Franklin appeared as the great agent
of the continent; and it was believed that his secret instructions authorized him to modify the conditions proposed for conciliation.
Lord Howe undertook to ascertain the extent of his powers.
The name was dear to
Americans.
The elder Lord Howe had fallen on their soil, as their companion in arms, and
Massachusetts raised to him a monument in
Westminster Abbey.
His brother,
William Howe, who had served with
Americans in
America, was selected as the new colonial commander-in-chief; and his oldest surviving brother, now Lord Howe, also honored in
America as a gallant and upright naval officer, was to be commissioned as a pacificator.
‘No man,’ said Lord Howe to
Franklin at their first interview on Christmas-day evening, ‘can do more towards reconciling our differences than you.
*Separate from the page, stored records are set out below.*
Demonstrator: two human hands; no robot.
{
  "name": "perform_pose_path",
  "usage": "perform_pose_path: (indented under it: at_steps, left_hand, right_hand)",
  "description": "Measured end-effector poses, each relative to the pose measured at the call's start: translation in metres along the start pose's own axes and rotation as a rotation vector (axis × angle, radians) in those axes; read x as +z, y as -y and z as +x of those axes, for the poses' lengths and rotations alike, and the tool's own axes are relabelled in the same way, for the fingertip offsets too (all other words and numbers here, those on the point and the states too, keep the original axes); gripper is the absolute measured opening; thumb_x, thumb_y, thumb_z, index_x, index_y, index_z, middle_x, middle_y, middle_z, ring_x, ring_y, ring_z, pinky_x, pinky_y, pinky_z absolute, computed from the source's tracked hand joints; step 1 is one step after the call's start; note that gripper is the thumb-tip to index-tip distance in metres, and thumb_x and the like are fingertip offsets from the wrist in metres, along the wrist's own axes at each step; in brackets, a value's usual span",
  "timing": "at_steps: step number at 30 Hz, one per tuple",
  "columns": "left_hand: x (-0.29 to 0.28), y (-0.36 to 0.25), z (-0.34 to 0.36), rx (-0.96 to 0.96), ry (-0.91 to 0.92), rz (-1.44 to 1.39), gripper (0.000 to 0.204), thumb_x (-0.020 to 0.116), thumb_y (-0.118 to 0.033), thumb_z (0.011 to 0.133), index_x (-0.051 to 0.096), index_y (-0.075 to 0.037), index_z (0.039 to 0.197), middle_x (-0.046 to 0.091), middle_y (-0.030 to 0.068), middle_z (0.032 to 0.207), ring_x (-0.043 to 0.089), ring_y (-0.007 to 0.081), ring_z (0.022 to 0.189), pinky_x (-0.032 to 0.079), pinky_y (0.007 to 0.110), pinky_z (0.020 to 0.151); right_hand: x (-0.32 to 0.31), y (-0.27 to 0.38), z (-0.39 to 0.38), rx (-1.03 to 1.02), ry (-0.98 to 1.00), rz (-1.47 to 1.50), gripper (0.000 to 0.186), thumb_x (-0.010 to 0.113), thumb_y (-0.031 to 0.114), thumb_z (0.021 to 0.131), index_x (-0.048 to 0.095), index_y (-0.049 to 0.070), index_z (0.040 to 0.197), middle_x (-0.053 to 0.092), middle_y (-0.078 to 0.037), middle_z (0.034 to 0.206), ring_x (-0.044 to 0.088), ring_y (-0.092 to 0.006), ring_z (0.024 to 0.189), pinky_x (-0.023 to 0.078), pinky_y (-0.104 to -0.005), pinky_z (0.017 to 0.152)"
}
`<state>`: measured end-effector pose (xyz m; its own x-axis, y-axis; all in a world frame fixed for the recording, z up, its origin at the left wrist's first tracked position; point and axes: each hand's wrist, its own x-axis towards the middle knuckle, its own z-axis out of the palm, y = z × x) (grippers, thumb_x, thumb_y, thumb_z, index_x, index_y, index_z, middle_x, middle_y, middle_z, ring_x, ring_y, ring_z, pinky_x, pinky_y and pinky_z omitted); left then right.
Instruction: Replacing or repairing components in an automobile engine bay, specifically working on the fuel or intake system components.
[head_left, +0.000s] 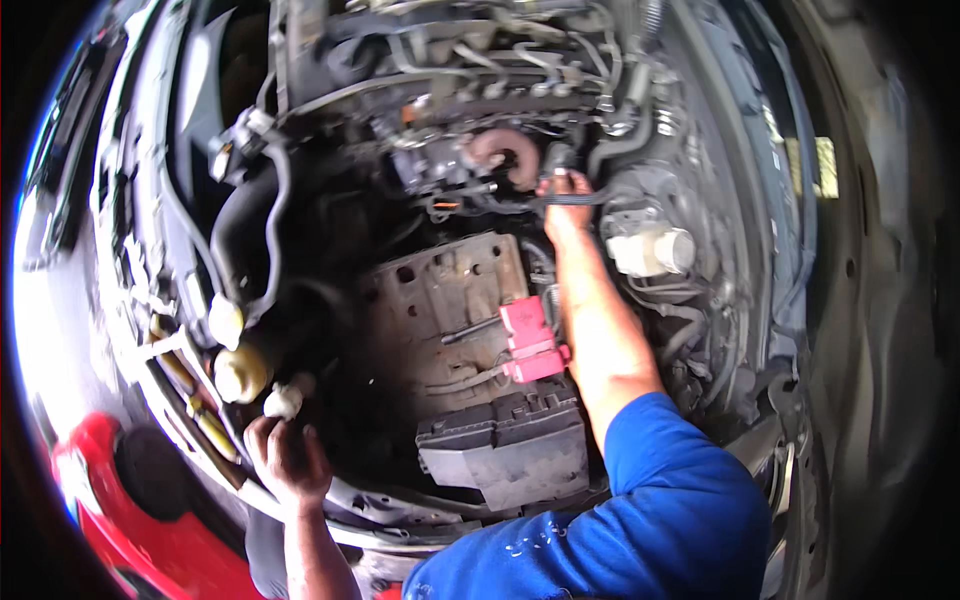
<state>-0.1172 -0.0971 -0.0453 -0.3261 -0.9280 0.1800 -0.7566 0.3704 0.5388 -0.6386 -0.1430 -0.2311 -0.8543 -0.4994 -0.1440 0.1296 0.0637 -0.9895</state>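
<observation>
We can't make out much past the right hand (567, 200), up in the upper middle of the frame. Its fingertips reach a dark fitting (562, 158), with a dark ribbed hose (590, 199) crossing over the hand, and blur leaves us unable to tell if the grip is closed on anything.

Left hand (290, 462), lower left, is in shadow: fingers and thumb loosely curved, a gap between them, tips right at an off-white knob (284, 400). We can't say if they touch it or have hold of it. The left forearm is cut off by the bottom edge, and the area right of that hand is near black.

On containers, we've got a whitish reservoir (640, 252) right of centre, contents unreadable to us. The black box (505, 445) at lower centre is covered, so its insides are hidden. The metal tray (400, 318) mid-frame has a cable (460, 384) lying over it, running to a pinkish-red cover (533, 340).
</observation>
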Motion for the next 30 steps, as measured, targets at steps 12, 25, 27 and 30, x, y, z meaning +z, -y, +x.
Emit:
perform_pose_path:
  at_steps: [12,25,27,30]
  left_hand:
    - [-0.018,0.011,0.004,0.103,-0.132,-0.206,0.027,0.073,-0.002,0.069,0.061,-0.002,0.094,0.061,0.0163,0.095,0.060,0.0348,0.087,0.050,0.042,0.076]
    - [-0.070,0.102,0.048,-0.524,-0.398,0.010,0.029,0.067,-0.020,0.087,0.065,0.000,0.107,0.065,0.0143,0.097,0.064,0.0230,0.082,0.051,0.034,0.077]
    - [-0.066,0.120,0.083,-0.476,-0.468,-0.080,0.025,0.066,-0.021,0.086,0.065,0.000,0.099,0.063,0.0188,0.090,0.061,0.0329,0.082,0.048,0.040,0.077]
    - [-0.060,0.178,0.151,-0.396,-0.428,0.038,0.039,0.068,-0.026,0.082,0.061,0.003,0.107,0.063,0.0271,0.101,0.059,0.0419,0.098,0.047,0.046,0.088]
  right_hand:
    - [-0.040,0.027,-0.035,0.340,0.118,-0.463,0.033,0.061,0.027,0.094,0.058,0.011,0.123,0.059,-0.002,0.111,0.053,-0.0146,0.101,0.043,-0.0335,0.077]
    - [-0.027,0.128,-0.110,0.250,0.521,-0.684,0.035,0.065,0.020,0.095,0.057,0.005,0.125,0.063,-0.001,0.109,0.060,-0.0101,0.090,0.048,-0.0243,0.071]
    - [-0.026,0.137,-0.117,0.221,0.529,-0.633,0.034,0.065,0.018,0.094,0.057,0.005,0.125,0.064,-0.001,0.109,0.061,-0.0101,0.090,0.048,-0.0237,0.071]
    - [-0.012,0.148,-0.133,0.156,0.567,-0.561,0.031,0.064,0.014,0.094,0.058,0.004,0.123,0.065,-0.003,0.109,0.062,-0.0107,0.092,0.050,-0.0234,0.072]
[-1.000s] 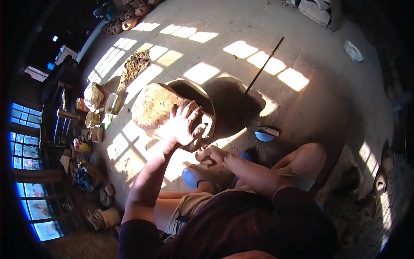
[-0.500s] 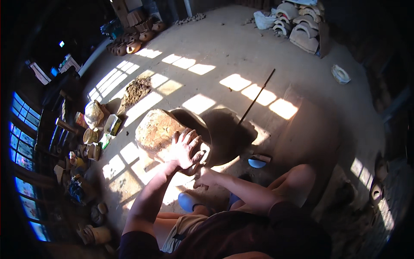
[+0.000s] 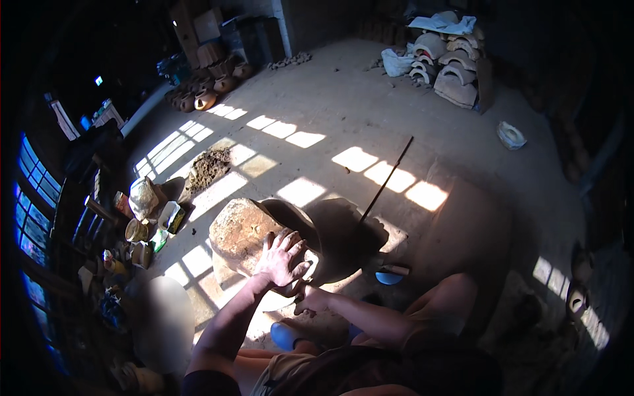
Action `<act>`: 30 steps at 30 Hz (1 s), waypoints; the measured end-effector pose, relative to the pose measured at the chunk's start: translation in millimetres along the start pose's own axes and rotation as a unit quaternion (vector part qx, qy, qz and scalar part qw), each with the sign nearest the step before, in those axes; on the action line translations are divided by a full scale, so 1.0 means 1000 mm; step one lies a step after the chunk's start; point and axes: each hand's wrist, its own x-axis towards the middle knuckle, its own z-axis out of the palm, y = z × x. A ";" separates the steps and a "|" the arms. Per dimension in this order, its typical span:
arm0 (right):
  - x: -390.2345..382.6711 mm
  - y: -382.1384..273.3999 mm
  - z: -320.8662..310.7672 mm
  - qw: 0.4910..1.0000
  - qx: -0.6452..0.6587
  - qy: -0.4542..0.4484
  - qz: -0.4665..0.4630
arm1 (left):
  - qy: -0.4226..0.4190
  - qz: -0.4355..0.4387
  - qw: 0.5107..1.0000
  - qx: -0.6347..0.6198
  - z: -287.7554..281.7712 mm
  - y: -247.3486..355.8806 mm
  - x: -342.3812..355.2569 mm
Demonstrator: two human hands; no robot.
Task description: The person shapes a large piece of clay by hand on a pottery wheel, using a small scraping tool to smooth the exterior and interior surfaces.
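In front of me stands a big, rough, rounded clay piece (image 3: 234, 228), sunlit on its left side. What looks like its pale rim or edge shows beside my hands. My left hand (image 3: 281, 261) lies on it with fingers spread, pressing its near right side. Just below, my right hand (image 3: 310, 300) is closed with curled fingers, close against the clay's lower edge. Whatever those fingers may hold is hidden. A blue bowl (image 3: 389, 278) sits on the floor to the right, with a flat, light-coloured piece across its top.
A thin dark stick (image 3: 389, 175) slants up beyond the clay. Crumbled clay (image 3: 210, 168) lies at the left, near tubs and a white bag (image 3: 143, 197). Rounded pots (image 3: 205, 99) and stacked arched pieces (image 3: 456, 72) stand farther off. A blurred pale patch covers the lower left.
The whole view has shifted, so the clay and floor things sit lower in the picture. Both hands keep nearly the same places on the clay. A blurred patch has appeared at lower left.
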 end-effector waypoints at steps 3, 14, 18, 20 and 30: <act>0.002 0.024 -0.001 0.908 -0.342 0.140 -0.197 | -0.006 0.008 1.000 0.000 -0.001 0.002 0.000; -0.058 0.046 -0.016 0.997 -0.013 0.047 -0.059 | -0.021 0.091 0.995 -0.026 -0.001 0.005 0.000; -0.147 0.021 -0.109 0.928 -0.061 0.364 -0.050 | 0.012 0.048 0.999 -0.015 0.009 -0.002 -0.020; -0.206 0.065 -0.176 0.865 -0.062 0.497 -0.011 | -0.045 0.052 0.998 -0.010 0.011 -0.004 -0.027; -0.601 0.125 -0.216 0.504 -0.236 0.663 0.500 | 0.070 -0.119 0.986 0.092 0.056 -0.043 -0.075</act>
That you have been very ill-treated by the ministry, I hope will not be considered by you. I have a particular regard for
New England, which has shown an endearing respect for my family.
If you will indulge me with your ideas, I may be a means of bringing on a good understanding.’
At the unexpected prospect of restoring harmony, tears of joy wet
Franklin's cheeks.
He had remained in
London at the peril of his liberty, perhaps of his life, to promote reconciliation, and the only moment for securing it was now come.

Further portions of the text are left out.